Persoalannya sekarang, apakah KTSP mampu mengantisipasi perubahan dan gerak dinamika zaman ketika semua negara di dunia sudah menjadi sebuah perkampungan global? Apakah KTSP mampu mengembangkan kemampuan dan membentuk watak serta peradaban bangsa yang bermartabat dalam rangka mencerdaskan kehidupan bangsa sebagaimana amanat UU Nomor 20 Tahun 2003 tentang Sisdiknas? Tingginya jam belajar yang harus dilakukan oleh siswa membuat kurikulum ini menjadi kurang efektif. Perubahan-perubahan yang sering terjadi dalam kurikulum bangsa ini membuat siswa dan guru sebagai pengajar kebingungan, siswa harus menyesuaikan cara belajar sedangkan guru harus mampu menerapkan metode dan strategi mengajar yang sesuai dengan aturan yang baru.
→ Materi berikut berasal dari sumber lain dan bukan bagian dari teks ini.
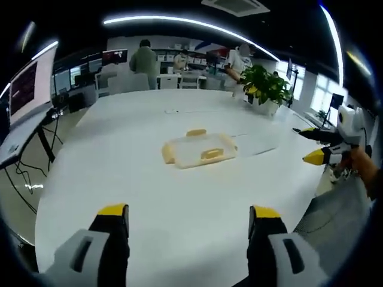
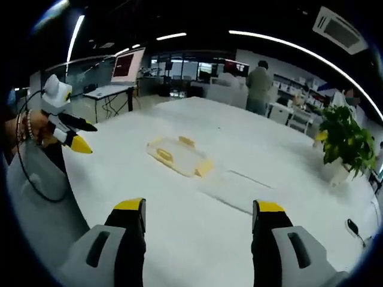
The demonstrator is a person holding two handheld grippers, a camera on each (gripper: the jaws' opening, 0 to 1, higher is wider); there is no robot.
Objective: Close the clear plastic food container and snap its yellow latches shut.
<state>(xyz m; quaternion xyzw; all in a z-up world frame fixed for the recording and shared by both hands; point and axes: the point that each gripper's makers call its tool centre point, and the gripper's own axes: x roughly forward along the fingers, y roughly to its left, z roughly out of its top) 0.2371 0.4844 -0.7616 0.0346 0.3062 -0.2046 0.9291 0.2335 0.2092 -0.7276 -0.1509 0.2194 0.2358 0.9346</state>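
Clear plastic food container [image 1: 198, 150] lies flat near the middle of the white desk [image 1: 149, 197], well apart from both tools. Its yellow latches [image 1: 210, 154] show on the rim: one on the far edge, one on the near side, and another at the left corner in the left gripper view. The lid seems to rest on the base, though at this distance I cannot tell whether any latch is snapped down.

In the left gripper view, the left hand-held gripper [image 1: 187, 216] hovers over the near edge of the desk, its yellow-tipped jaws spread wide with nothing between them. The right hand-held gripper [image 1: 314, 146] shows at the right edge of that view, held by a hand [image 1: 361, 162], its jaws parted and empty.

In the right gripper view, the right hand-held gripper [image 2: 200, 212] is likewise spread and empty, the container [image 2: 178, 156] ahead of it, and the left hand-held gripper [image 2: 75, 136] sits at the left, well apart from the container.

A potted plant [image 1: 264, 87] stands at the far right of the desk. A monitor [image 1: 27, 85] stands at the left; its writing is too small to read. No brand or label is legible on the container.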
Hal tersebut dapat memicu ketidakefektifan dalam kegiatan belajar mengajar
Permasalahan yang muncul berikutnya adalah mengenai sustansi dari materi dalam kurikum baru. Dalam kurikulum KBK banyak materi yang dipelajari seharusnya dipelajari tidak diberikan dan materi yang semestinya ada tidak di berikan sehingga siswa tidak dapat belajar dengan efektif dan membuang-buang waktu. Banyak sekolah-sekolah di Indonesia yang tidak siap dalam menerima kurikulum KBK sehingga tidak jarang sekolah yang tetap menerapkan kurikulum 1994 tetapi dengan label KBK. Belum sempurna pelaksanaan kurikulum tersebut tahun 2006 pemerintah membuat kejutan lagi dengan membuat kurikulum baru yang disebut KTSP(Kurikulum Tingkat Satuan Pendidikan)yang diklaim sebagai pengembangan dari kurikulum sebelumnya yang disempurnakan dalam kurikulum ini setiap tingkat satuan pendidikan diberikan kebebasan dalam merancang kurikulumnya sendiri
Namun keluarnya kurikulum ini bukan tanpa hambatan, kurangnya sosialisasi dari pemerintah serta kurangnya pengalaman guru dalam membuat kurikulum mengakibatkan dampak negatif baik bagi siswa maupun guru. Seperti permasalahan sebelumnya dalam kurikulum ini juga terdapat kebingungan yang terjadi materi yang seharusnya ada di semester pertama(pada kurikulum sebelumnya) dipelajari lagi pada semester kedua(pada kurikulum baru) sehingga siswa harus mempelajari mata pelajaran yang sebenarnya sudah mereka ketahui sebelumnya.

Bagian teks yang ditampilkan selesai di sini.